Gradient Descent

Gradient Descent#

Gradient Descent is the most basic but most used optimization algorithm. It’s used heavily in linear regression and classification algorithms. It is an iterative optimisation algorithm to find the minimum of a function or find the coefficients (or weights or parameters) for which the cost/loss function is minimum.

A gradient measure how much the output of a function changes if you change the inputs a little bit. You can also think of a gradient as the slope of a function. The concept of slope is used to measure the rate at which changes are taking place. The higher the gradient, the steeper the slope and the faster a model can learn. But if the slope is zero, the model stops learning. Said it more mathematically, a gradient is a partial derivative with respect to its inputs.

Lets take an example of Linear classifer

First take the dot product between a fixed weight vector w and the identity feature vector φ(x). Then take the sign of the dot product.
The sign of a number z is +1 if z > 0 and −1 if z < 0 and 0 if z = 0.
Let’s now visualize what f does. First, we can plot w either as a point or as a vector from the origin to that point; the latter will be most useful for our purposes.

Gradient of Hinge Loss#

Given

$f_w(x) = w.X$
$w = [0.5, 1]$
$X = φ(x) = [x1, x2]$

Incorrect classification: When the margin is less than 1, then the gradient is the gradient of 1−(w · X)y, which is equal to −X.y. This means the prediction is incorrect and is inside the margin. $$ ∇Loss_h(x_i, y_i, w) = −X_i * y_i \\ if \space (w · X_i + b) * y_i < {1} \\ OR \space \{1 - (w · X_i + b) * y_i\} > {0} \\ $$

For misclassifed data poitns, the weight w and bias b is adjust as follows

$w = w - alpha * (-y_i * X_i)$
$b = b - alpha * (-y_i)$

Correct classification: If the margin is larger than 1, then the gradient is the gradient of 0, which is 0. This means the the prediction is correct and is outside the margin. In this case the weight w and bias b remains unchaniged

\[\begin{split} ∇Loss_h(x_i, y_i, w) = 0 \\ if \space (w · X_i + b) * y_i >= {1} \end{split}\]

Notice when the margin is exactly 1 i.e. the prediction is on the margin, the gradient doesn’t exist because the hinge loss is not differentiable there. But in practice, we can take either $−X_i * y_i$ or $0$

alpha which is also known as learning rate, is a hyperparameter that you must set before training the model. There’s no definitive guide to choosing its value, but a common starting point is 0.01 or 0.001. The learning rate determines how big the steps are during the gradient descent. If it’s too large, the model might overshoot the minimum and fail to converge. If it’s too small, the model might need too many iterations to converge, which can be computationally expensive.
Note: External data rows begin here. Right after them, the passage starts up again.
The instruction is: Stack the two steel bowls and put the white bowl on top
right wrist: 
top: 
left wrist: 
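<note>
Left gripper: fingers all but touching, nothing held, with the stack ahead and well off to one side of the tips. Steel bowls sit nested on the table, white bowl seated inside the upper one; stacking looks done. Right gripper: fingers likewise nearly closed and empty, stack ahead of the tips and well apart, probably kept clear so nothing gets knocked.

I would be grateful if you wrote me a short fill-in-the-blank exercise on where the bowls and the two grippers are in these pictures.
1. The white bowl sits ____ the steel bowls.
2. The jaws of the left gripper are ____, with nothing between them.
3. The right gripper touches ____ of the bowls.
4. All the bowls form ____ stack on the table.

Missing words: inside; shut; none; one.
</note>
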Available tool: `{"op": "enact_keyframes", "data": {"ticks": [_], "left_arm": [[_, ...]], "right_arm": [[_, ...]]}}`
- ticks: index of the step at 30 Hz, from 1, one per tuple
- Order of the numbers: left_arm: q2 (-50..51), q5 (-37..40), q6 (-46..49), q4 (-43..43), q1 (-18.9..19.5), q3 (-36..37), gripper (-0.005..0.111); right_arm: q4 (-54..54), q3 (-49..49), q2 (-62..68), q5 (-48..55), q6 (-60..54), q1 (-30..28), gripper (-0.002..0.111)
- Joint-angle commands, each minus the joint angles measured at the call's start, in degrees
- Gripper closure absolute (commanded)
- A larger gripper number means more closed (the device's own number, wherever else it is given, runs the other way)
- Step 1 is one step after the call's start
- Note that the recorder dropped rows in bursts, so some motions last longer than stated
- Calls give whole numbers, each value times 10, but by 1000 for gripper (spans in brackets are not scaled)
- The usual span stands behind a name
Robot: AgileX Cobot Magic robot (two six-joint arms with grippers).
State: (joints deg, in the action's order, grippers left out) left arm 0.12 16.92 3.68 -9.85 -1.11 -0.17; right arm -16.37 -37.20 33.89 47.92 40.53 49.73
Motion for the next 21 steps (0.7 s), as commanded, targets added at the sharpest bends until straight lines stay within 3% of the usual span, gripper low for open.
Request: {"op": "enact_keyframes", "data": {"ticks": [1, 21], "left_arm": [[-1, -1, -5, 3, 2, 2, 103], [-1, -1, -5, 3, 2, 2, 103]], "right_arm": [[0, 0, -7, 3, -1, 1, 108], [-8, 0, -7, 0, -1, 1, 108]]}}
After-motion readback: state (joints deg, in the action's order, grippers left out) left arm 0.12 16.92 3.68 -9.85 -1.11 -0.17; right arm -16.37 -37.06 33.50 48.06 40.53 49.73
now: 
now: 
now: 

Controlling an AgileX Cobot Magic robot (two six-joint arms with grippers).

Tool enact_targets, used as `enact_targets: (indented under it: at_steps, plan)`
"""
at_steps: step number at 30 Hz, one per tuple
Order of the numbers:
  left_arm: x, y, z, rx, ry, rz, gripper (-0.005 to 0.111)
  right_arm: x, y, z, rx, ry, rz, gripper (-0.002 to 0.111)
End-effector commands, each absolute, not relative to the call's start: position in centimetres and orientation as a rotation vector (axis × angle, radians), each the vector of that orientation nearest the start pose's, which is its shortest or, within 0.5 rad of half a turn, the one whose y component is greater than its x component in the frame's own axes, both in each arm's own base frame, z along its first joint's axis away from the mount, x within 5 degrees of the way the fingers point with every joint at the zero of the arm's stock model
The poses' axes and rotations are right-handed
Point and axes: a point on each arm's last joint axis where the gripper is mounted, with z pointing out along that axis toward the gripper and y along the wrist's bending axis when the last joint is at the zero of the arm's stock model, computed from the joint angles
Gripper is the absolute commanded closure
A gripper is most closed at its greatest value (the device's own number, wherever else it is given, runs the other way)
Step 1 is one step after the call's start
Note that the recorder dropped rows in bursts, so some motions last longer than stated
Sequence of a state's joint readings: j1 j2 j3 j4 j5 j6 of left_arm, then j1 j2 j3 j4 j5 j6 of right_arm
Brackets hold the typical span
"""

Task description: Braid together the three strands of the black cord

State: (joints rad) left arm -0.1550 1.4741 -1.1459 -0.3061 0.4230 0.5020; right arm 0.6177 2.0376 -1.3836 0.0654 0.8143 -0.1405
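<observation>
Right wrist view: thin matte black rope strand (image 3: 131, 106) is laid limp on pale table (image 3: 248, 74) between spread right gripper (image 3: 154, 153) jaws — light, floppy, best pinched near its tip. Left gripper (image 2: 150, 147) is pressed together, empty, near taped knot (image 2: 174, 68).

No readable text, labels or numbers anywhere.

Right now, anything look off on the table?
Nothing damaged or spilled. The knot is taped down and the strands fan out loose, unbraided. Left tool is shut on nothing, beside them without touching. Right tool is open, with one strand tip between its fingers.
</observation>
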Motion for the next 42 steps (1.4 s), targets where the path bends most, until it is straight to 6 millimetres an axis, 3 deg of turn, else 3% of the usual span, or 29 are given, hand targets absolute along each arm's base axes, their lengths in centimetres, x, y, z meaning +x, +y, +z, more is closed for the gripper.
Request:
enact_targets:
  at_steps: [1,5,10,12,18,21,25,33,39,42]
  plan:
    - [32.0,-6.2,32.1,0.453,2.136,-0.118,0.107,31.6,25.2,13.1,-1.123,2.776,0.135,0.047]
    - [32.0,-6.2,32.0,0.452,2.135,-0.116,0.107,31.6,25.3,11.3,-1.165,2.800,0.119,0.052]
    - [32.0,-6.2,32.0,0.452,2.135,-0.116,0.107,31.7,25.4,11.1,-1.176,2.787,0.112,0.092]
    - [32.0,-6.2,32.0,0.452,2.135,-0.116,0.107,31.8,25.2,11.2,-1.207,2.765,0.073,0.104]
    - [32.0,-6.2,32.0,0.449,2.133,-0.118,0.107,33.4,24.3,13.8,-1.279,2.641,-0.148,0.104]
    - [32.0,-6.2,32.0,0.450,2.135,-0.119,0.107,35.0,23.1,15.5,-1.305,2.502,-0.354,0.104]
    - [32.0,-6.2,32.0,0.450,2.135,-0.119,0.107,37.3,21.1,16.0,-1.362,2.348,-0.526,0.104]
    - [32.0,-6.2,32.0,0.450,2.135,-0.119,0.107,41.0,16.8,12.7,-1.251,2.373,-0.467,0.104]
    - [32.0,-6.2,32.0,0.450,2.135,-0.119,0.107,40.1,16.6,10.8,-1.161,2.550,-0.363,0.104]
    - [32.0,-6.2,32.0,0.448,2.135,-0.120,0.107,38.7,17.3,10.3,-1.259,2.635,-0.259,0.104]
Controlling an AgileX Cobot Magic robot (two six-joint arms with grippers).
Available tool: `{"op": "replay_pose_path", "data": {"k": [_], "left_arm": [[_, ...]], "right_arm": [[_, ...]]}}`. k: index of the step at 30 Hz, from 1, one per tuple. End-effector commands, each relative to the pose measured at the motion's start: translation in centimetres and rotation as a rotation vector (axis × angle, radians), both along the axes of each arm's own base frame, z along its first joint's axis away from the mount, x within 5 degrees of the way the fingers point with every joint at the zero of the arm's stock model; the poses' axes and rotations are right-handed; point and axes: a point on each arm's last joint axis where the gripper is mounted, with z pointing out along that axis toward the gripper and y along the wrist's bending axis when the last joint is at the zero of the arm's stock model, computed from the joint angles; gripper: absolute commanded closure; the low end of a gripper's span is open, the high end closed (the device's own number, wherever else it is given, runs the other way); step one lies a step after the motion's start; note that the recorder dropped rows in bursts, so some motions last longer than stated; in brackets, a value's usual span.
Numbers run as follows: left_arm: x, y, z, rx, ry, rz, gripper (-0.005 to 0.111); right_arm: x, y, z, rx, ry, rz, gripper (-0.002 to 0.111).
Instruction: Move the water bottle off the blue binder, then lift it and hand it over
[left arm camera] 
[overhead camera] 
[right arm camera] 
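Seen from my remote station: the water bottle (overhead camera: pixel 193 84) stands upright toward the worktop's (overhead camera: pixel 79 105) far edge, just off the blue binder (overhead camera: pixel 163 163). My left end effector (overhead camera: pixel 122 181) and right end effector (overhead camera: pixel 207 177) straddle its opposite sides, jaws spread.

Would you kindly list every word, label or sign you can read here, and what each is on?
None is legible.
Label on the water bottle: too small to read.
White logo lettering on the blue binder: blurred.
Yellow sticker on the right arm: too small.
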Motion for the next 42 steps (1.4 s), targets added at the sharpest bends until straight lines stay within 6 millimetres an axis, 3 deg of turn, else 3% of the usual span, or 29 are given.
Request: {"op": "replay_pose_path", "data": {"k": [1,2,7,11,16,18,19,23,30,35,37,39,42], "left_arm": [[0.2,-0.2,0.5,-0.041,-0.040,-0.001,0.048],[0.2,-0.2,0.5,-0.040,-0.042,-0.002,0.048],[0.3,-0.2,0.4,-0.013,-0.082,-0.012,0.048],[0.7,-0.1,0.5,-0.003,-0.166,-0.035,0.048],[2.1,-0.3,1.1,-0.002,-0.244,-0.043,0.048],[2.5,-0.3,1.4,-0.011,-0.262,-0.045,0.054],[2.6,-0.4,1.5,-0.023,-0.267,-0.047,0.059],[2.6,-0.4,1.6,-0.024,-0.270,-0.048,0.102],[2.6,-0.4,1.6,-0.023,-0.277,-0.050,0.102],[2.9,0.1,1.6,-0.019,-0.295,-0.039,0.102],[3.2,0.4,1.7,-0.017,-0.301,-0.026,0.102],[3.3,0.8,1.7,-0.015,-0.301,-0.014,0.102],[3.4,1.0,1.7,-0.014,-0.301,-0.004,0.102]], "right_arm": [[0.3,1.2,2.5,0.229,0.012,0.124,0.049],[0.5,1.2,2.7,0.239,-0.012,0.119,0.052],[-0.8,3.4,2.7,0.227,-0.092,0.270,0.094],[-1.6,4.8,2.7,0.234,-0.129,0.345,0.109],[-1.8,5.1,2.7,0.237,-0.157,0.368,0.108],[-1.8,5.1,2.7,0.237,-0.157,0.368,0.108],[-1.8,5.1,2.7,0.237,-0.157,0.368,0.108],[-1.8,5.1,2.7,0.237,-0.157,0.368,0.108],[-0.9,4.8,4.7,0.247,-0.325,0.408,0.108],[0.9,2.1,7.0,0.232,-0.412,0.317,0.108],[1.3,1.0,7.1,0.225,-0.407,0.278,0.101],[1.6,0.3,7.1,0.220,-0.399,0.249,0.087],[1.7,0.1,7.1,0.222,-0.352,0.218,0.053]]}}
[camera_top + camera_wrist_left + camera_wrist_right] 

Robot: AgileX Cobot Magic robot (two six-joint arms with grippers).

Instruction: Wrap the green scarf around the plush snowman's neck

In simple implementations of gradient descent, the learning rate is kept constant throughout the training process. However, in more advanced implementations, the learning rate can be changed during the training process to help the model converge more quickly. This is known as learning rate scheduling.

import numpy as np

def svm_gradient_descent(X, y, w, b, alpha, num_iters):
    m = len(y)  # number of training examples

    for _ in range(num_iters):
        for j in range(m):
            if y[j] * (np.dot(w, X[j]) + b) >= 1:  # correctly classified outside the margin
                w_grad = 0
                b_grad = 0
            else:  # incorrectly classified or inside the margin
                w_grad = -y[j] * X[j]
                b_grad = -y[j]

            w = w - alpha * w_grad
            b = b - alpha * b_grad

    return w, b

# Example usage:
X = np.array([[1, 1], [2, 3], [3, 5], [1, -1], [2, -2], [3, -4]])  # feature matrix
y = np.array([1, 1, 1, -1, -1, -1])  # target vector
w = np.array([0.0, 0.0])  # initial weights
b = 0.0  # initial bias
alpha = 0.01  # learning rate
num_iters = 1000  # number of iterations

w, b = svm_gradient_descent(X, y, w, b, alpha, num_iters)
print(f"Final Weight: {w}, Bias: {b}")  # Should be close to the optimal weights and bias

Final Weight: [-0.02  1.01], Bias: 0.019999999999999997

Perceptron Learning vs Gradient Descent Learning#

The perceptron learning rule and gradient descent learning rule are two fundamental algorithms used in machine learning for training neural networks. Here’s a comparison of the two:

Perceptron Learning:#

The perceptron learning rule is a simple algorithm used for training a single-layer neural network, specifically a single-layer perceptron.
It is used for binary classification tasks where the data is linearly separable.
The perceptron learning rule updates the weights of the perceptron based on the error in the prediction, moving the decision boundary towards the correct classification.
It is a type of supervised learning algorithm that learns by adjusting the weights based on misclassifications.
The perceptron learning rule is a type of online learning algorithm, meaning it updates the weights after each training example.